The famous chalkboard cartoon showing a respectable citizen + internet anonymity = a foul-mouthed dweeb may no longer universally apply across social networks. Unlike forums where anyone can hide behind a self-selected handle, social network participants are commenting in full view of their social cliques. This new type of social accountability has changed the tone of internet rage against online marketers from the nihilistic “your company sucks, you suck, everyone you know sucks” to a form of effective petition-driven pressure campaigns that can even progress to full-blown boycotts.

Brands Can Get Barraged by Thousands of Negative Comments

The expletives may have subsided to a degree but social networking rage is a much more dangerous path for online marketers to tread, as instead of facing a handful of tweens feigning bravado, companies who are seen to be “in the wrong” can be subjected to online movements that can and do have measurable negative effects on their bottom line.

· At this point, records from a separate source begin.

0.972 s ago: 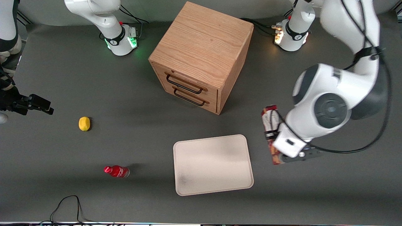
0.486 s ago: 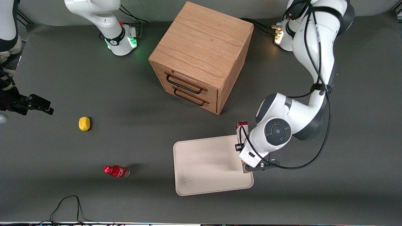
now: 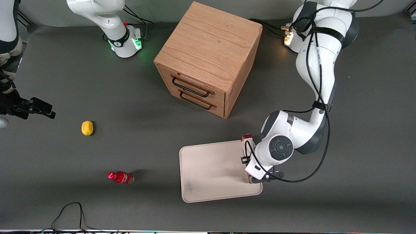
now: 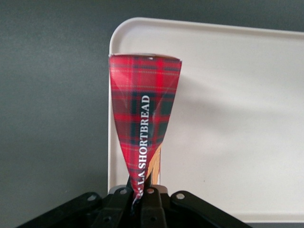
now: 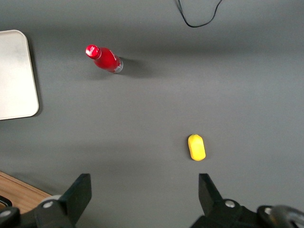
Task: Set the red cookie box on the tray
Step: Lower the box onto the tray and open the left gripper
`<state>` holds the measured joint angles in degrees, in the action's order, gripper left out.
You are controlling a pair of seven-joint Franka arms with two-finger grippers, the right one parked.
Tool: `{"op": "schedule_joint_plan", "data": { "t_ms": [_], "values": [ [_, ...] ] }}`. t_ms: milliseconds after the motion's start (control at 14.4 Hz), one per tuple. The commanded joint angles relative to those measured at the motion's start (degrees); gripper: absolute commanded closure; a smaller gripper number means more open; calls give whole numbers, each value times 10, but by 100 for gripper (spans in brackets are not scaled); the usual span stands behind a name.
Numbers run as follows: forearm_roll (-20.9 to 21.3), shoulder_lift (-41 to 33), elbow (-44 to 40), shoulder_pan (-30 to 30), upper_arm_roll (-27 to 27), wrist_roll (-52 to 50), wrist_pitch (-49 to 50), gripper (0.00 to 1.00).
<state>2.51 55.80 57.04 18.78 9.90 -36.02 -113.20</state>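
Right now your left gripper is clamped on one end of the red cookie box, holding it above the tray along the tray's edge toward the working arm's end of the table. From the wrist view the box hangs just inside one rounded corner, its long side running close along the rim, and whether its lower end touches the tray surface cannot be told. Before you let go, I would carry the box a little farther toward the tray's middle, because released here it could tip outward and come to rest across the rim or on the table. Lower it until the free end meets the tray, then lay it over toward the open cream area so the flat face lands fully inside. Keep the descent slow; the carton looks light and pinched at the gripped end, so it may spring or slide as the fingers part.
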Motion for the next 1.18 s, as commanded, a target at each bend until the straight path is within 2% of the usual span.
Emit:
{"op": "schedule_joint_plan", "data": {
  "t_ms": [0,417,486,556,1111],
  "values": [
    [-6,16,-21,1,-2,-11,-13,100],
    [-6,22,-19,-1,-3,-12,-31,100],
    [-6,23,-19,-1,-4,-12,-32,87],
    [-5,23,-18,0,-4,-11,-39,1],
    [-3,22,-16,-1,-5,-10,-43,0]
  ]
}}
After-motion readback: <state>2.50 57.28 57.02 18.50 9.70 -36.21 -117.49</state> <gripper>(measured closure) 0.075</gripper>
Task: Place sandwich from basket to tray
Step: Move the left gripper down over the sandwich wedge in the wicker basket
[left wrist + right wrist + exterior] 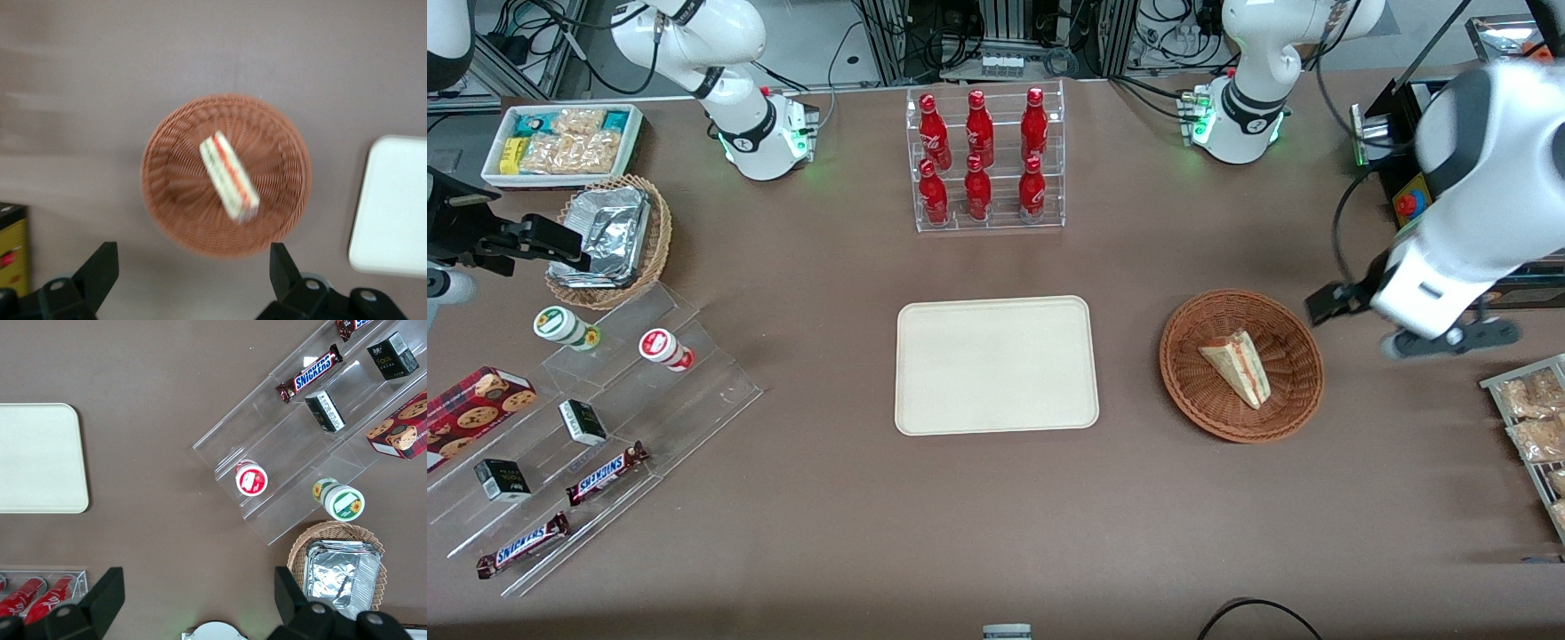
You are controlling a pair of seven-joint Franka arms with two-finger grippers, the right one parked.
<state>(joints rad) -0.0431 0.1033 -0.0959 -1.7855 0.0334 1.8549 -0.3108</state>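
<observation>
Sandwich [1238,364] lying in the round brown basket [1200,391], a little off centre, clear of the woven rim all round. Cream tray [996,365] flat on the brown worktop [996,516], beside the basket toward the parked arm's end, with a bare strip between their edges. Pincer [193,267] hanging above the worktop, just outside the basket rim toward the working arm's end, fingers [100,267] spread wide, grasping nothing. Bottle rack [985,160] farther from the front camera than the tray, well apart.
</observation>
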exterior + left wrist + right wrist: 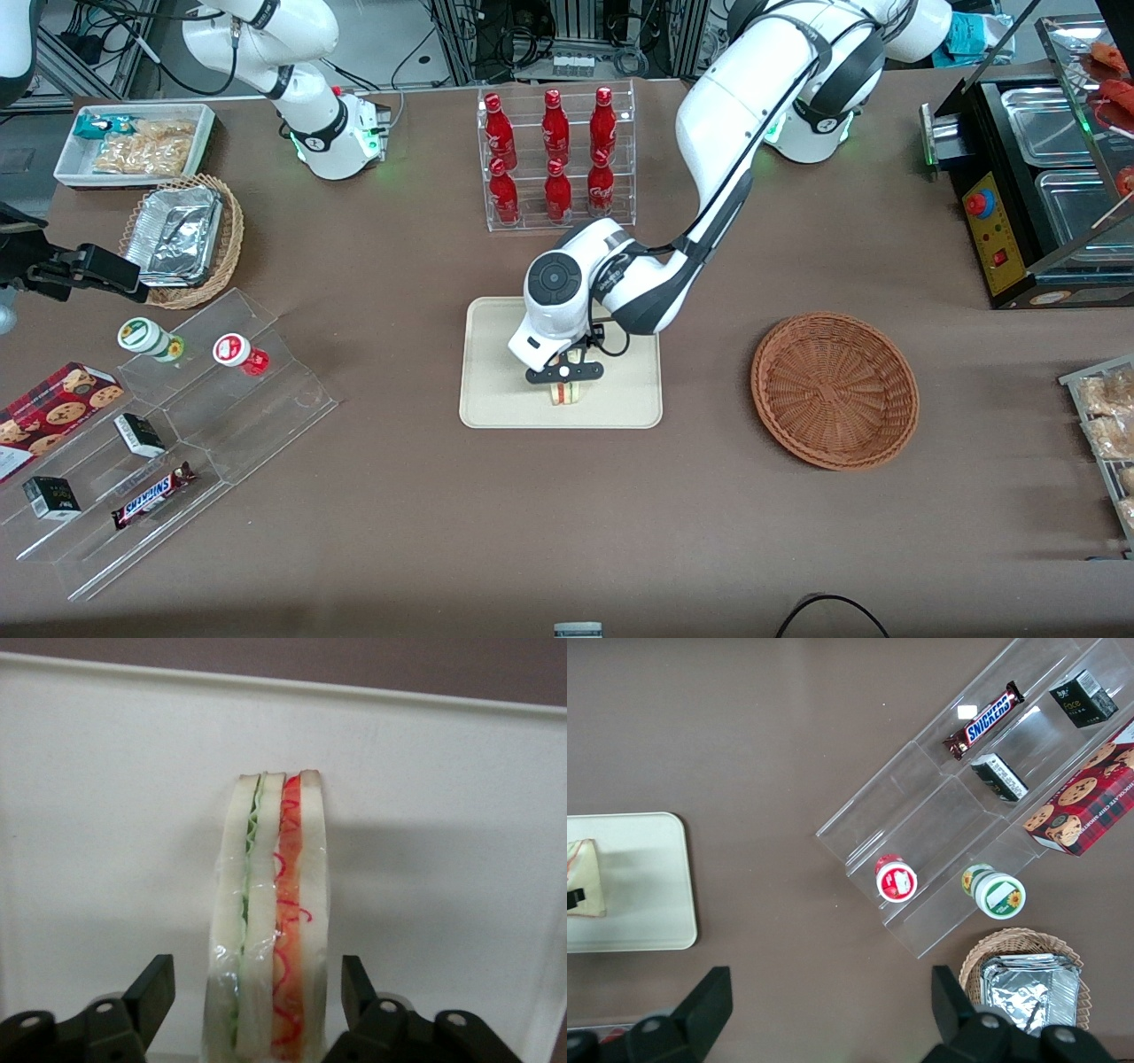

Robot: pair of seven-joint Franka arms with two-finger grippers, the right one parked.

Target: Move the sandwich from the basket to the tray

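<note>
Open claw (564,373) over brown table (407,532)

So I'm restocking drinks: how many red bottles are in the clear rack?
6 red bottles stand in the clear rack, in two rows of three, farther from the front camera than the tray, where the open gripper straddles the sandwich. None seem hidden.

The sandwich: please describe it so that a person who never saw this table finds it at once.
Find the cream tray in front of the red bottles. The sandwich stands on it, between the open fingers of the left gripper. It is the only white bread wedge, showing green and red filling.
</note>
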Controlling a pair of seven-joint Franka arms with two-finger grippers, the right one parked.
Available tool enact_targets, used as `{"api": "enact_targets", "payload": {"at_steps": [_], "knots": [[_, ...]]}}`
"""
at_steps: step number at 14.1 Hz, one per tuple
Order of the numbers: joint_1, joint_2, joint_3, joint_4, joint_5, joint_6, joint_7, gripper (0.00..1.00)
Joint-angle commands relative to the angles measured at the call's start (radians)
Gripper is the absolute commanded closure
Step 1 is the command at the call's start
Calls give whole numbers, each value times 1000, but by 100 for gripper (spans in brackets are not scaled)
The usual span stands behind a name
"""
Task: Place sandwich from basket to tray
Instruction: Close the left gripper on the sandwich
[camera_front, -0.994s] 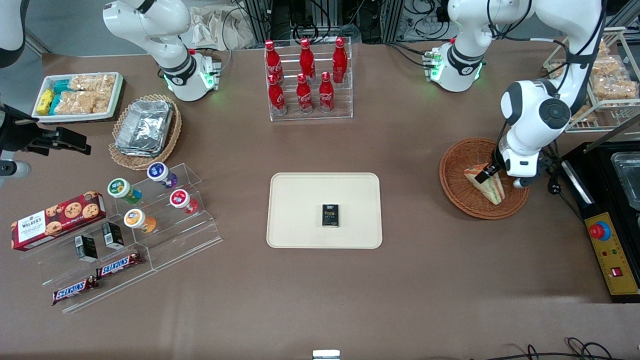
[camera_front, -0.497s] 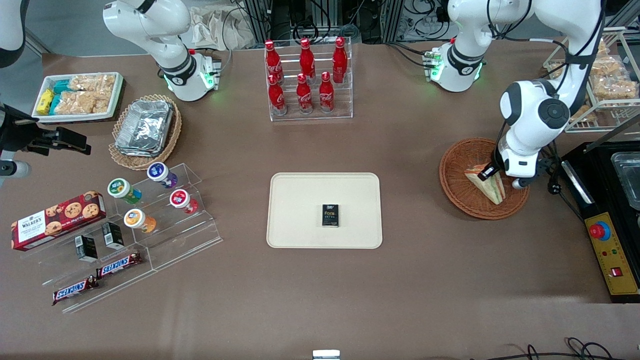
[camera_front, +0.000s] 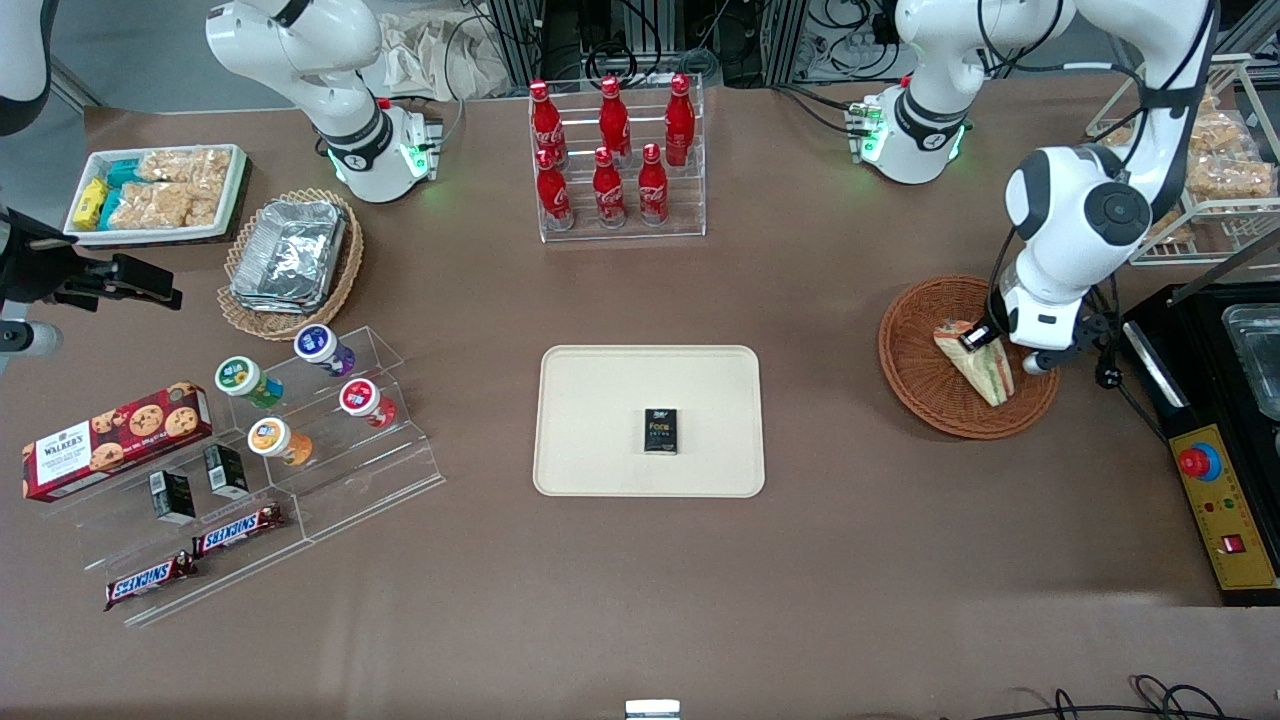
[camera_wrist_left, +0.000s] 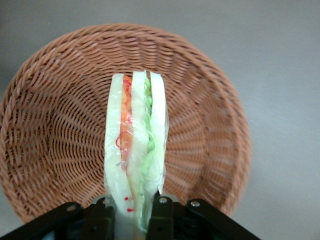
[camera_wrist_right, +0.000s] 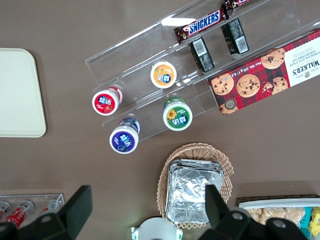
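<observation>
Broadly, a brown tabletop (camera_front: 860, 560) is seen, with the cream tray (camera_front: 600, 400) set at its middle, nearer the front camera than a rack of red bottles (camera_front: 615, 160). On the tray, only a small black box (camera_front: 660, 431) is carried, so most of its surface is left free for the sandwich; a spot clear of the box would be judged best. Toward the working arm's end, well apart from the tray, the reddish-brown basket (camera_front: 915, 345) is placed on the tabletop. Above its bowl the sandwich (camera_wrist_left: 136, 145) is held on edge, its pale slices upright and its red and green layers turned to the wrist camera, apparently because it is gripped across its thickness. Whether its lower tip touches the weave cannot be told. The end effector (camera_wrist_left: 134, 212) is closed on the sandwich, one black finger (camera_wrist_left: 162, 215) being pressed against each outer slice at the wide end, so that the filling is squeezed together, not apart. The lift out of the basket is judged to be under way, and the carry to the tray is not yet made.
</observation>
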Motion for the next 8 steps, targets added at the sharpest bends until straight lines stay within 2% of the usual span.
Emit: {"api": "enact_targets", "payload": {"at_steps": [1, 4, 6, 8], "knots": [[0, -59, -59, 81, 6, -143, 23, 100], [0, -49, -118, 271, -6, -340, 24, 100], [-6, -3, -172, 455, -13, -483, 24, 100], [-8, 48, -214, 579, -17, -536, 24, 100]]}}
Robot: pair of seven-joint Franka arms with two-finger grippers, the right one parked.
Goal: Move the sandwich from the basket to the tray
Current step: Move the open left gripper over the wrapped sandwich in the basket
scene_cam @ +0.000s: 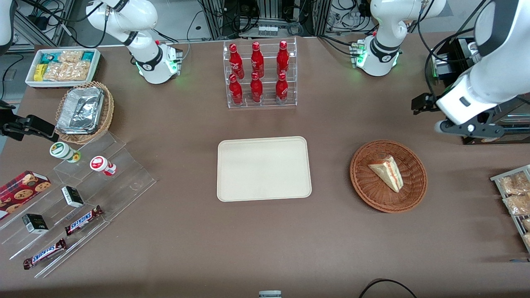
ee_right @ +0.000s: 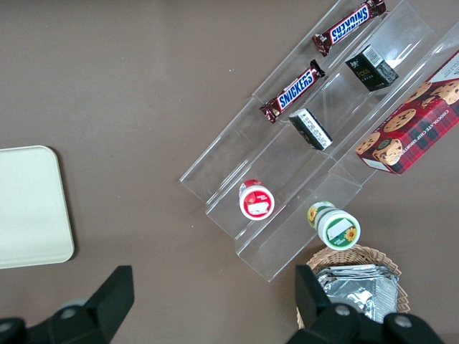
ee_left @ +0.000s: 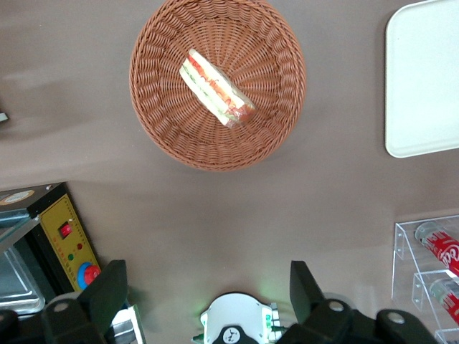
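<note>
The sandwich (scene_cam: 387, 171), a pale bread wedge with red, green and yellow layers, lies in the round reddish-brown wicker basket (scene_cam: 360, 182). The cream-beige tray (scene_cam: 263, 168) lies flat at the table's middle, beside the basket. My left gripper (scene_cam: 423, 103) hangs high above the table, farther from the front camera than the basket and toward the working arm's end. In the left wrist view the gripper (ee_left: 208, 294) is open and holds nothing, well apart from the sandwich (ee_left: 215, 89), the basket (ee_left: 165, 122) and the tray (ee_left: 419, 79).
A clear rack of red bottles (scene_cam: 261, 74) stands farther back than the tray. A wire rack of bagged snacks (scene_cam: 515, 194) is at the working arm's end. A yellow control box (ee_left: 68, 240) sits near the gripper. Acrylic steps with candy (scene_cam: 83, 186), a tan basket of foil trays (scene_cam: 85, 109) and a white snack box (scene_cam: 62, 66) lie toward the parked arm's end.
</note>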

When Netflix recently posted a link on their Facebook page to a blog announcing a price hike they were barraged with over 80,000 negative comments and in short order lost 8% of their stock price. Companies such as Versace had to halt protest commenting about sandblasted jeans operations that have killed workers; and Chrysler took to deleting derogatory social media comments for their more controversial activities, such as taking billions of dollars from American taxpayers and plowing millions into a “Thank you America” television commercial campaign.

Try to Turn It into a Positive… If You Can

If someone punches you in the nose, conventional wisdom tells you to strike back, but that segue is not necessarily the best strategy in the social networking age. When Rupert Murdoch recently closed the scandal-ridden News of The World tabloid, which had been the UK’s largest selling newspaper, staffers who found themselves suddenly out of work engaged in highly vociferous social media battles with celebrities, former readers and the outraged general public. Twitter has become a battleground for many debates that should have best been kept out of the public eye, such as the recent feud between The Village Voice and Ashton Kutcher over the newspaper’s stand on prostitution. Although these types of high profile hostilities can boost follower numbers by orders of magnitude, they may be of the curious car-wreck gawker type who relishes the enmity rather than the sort of positive customer that your brand is trying to attract.

Beware the Issue Page

Since anyone is free to do anything they want on the internet as long as it’s even remotely legal, issue pages have become a standard on Facebook and are already appearing on Google+, even though it’s still in limited beta. These pages become online hubs for rage against a brand, which can cause considerable damage. 50,000 participants in a protest page against your company are just as bad as 50,000 negative comments on your social networking presence page.

Dos & Don’ts

If your company should be among the unlucky few to face a wave of protest, there are various tactics to adopt and many more to shun.


  • Apologize immediately while showing profound penitence, then proceed to evidentially prove that it was an honest mistake and you are taking active steps to fix the problem.
  • Get your best customer relations people to discuss the issue in a non-confrontational manner with everyone who participates… even though this number may be in the tens or even hundreds of thousands.
  • Provide generous “make-good” incentives to back up your contrition. Send your opponents and all of your email newsletter subscribers offers of free samples and deep discounts or produce VIP events. Do anything necessary to help diminish the negativity in the minds of the protesting consumers.


  • Fight back, as you will lose 100% of the time.
  • Try to justify what you did wrong or attempt to pass the buck.
  • Take it personally… it’s only business, so keep it on an even keel and don’t get emotionally involved in the fray.

Time heals all wounds, but the actions you take when you’re slammed will have an impact on how quickly it all subsides!